■ **To do**: Before copying, set the images aside; then transcribe every entry below exactly.

........

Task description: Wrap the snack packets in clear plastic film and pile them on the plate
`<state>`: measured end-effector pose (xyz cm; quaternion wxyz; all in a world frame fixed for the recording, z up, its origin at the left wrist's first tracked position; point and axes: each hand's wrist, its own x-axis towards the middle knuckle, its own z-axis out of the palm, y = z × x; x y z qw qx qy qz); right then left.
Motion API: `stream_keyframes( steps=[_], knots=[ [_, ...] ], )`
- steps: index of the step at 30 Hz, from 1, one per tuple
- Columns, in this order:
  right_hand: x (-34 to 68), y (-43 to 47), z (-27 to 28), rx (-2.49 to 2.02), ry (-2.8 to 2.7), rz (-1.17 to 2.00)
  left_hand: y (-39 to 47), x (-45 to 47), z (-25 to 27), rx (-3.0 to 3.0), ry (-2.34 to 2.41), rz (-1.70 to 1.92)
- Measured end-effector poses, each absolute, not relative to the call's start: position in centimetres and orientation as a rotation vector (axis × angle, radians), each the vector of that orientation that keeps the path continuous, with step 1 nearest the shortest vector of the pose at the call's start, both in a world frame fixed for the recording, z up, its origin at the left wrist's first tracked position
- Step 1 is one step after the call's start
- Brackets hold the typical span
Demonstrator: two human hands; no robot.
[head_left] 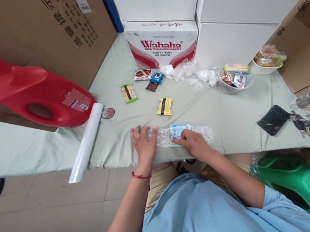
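Observation:
A light-blue snack packet (176,130) lies on a strip of clear crinkled plastic wrap (204,133) near the table's front edge. My right hand (196,145) presses on the packet, one finger stretched across it and the others curled. At the wrap's left end is my left hand (144,143), fingers spread and slightly bent, nothing gripped between them. A yellow snack packet (165,106) with a black band lies just beyond the blue one. Farther back are a green-edged snack packet (129,92), a small blue-and-brown packet (154,82) and a white-and-brown packet (142,74).
Left stand a red jug (37,93), a white film roll (86,142) and a round metal disc (108,113). Behind are crumpled plastic (186,70) and a Wahaha box (163,46). On the right are two snack bowls (235,87), a black pouch (274,119), keys and plastic bottles.

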<state>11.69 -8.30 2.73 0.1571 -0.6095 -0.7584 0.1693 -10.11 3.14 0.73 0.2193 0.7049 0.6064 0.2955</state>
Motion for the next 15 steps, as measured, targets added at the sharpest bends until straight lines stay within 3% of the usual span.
stream_keyframes(
  steps=[9,15],
  knots=[
    [13.3,-9.4,3.6,-1.355,-1.956,0.693,0.2,-7.0,5.8,1.627,1.453,0.774],
    [13.8,-9.8,4.3,-1.339,-1.941,0.763,-2.9,-2.4,6.2,2.065,1.011,0.646]
  ],
)
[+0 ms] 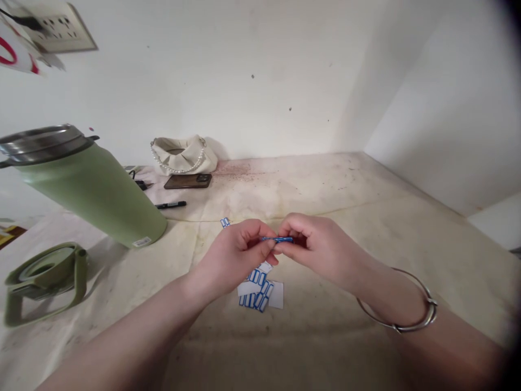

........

■ **Solution for this task**:
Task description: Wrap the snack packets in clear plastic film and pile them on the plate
`<state>`: measured end-effector pose (xyz cm; quaternion wxyz; all in a world frame fixed for the recording, z up, its origin at the left wrist's first tracked position; point and axes: each hand's wrist, its own x-axis towards the middle knuckle, its own z-axis out of the palm, y = z × x; x y z qw qx qy qz); right then left.
Motion API: `stream_keyframes( steps=[_], knots=[ [_, ...] ], )`
- steps: index of the step at 30 Hz, from 1, one per tuple
- Columns, in this order:
  right_hand: x (-34 to 68), y (-43 to 47), z (-27 to 28), rx (-2.49 to 2.02), ry (-2.8 to 2.7), rz (-1.17 to 2.00)
  left_hand: y (-39 to 47), x (-45 to 47), z (-25 to 27), rx (-3.0 to 3.0), ry (-2.34 to 2.41), rz (-1.70 to 1.92)
- Measured end-effector poses, each absolute, not relative to the call's start: position in centimetres and orientation as a rotation vector (axis × angle, radians), each the vector of that orientation that keeps the path continuous, with step 1 nearest the shortest vector of the pose at the call's start, both in a world frame fixed for the recording, z up, its origin at the left wrist's first tracked position
- Step 1 is one step after the call's start
- Brackets hold the typical span
Demonstrator: two human hands; no robot.
[head_left] 
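Observation:
A light-blue snack packet (176,130) lies on a strip of clear crinkled plastic wrap (204,133) near the table's front edge. My right hand (196,145) presses on the packet, one finger stretched across it and the others curled. At the wrap's left end is my left hand (144,143), fingers spread and slightly bent, nothing gripped between them. A yellow snack packet (165,106) with a black band lies just beyond the blue one. Farther back are a green-edged snack packet (129,92), a small blue-and-brown packet (154,82) and a white-and-brown packet (142,74).
Left stand a red jug (37,93), a white film roll (86,142) and a round metal disc (108,113). Behind are crumpled plastic (186,70) and a Wahaha box (163,46). On the right are two snack bowls (235,87), a black pouch (274,119), keys and plastic bottles.
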
<state>11.69 -8.30 2.73 0.1571 -0.6095 -0.7584 0.1693 -10.11 3.14 0.73 0.2193 0.7049 0.6064 0.2955</state>
Motion for the next 15 steps, as measured, targets added at the sharpest bends until straight lines stay within 3% of the usual span.
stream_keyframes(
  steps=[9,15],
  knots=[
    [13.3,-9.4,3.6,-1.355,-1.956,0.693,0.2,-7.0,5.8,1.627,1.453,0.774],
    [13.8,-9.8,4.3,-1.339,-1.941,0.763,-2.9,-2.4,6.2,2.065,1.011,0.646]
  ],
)
[+0 ms] 

No further answer will be given.